運営に支障が出る様々な自然現象のうち、組織委が発生確率が高いとみているのは猛暑と雷、そして台風だ。「開催期間が長いので、台風が直撃することは十分ありうると思う」と同委リスクマネジメント部の担当者は話す。

ただ地震と違い、いつ来るかがわかる台風は事前の対応が可能だ。2018年平昌冬季パラリンピックでも、強風が予想されたアルペンスキーの男女大回転を3~4日前倒しで実施するなど、競技スケジュールの変更で対応した。スケジュール変更をしても、閉会式のある9月6日までに必ず全競技を終わらせる必要がある。翌7日から選手団の帰国が始まるためだ。
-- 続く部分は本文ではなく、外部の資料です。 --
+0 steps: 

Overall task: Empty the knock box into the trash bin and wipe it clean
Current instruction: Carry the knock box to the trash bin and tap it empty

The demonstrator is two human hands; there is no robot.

例えば陸上は、競技は午前中と夜の2つのセッションで連日ある。台風を避け、夜のセッションを昼間に前倒ししたり、翌日に延期したり、朝のセッションを午後に遅らせたりする。開会式と閉会式の変更は難しい。競技時間をどの程度動かしたらチケットを払い戻すかは、まだ決まっていない。

スケジュール変更だけなら組織委と放送権者、国際競技連盟と国際パラリンピック委員会(IPC)の合議で決定できる。だが会場が壊れるなどして競技自体を中止する場合はIPCの理事会が決める。選手の4年間の努力が水の泡になるわけで、そんなことが起きないよう祈るばかりだ。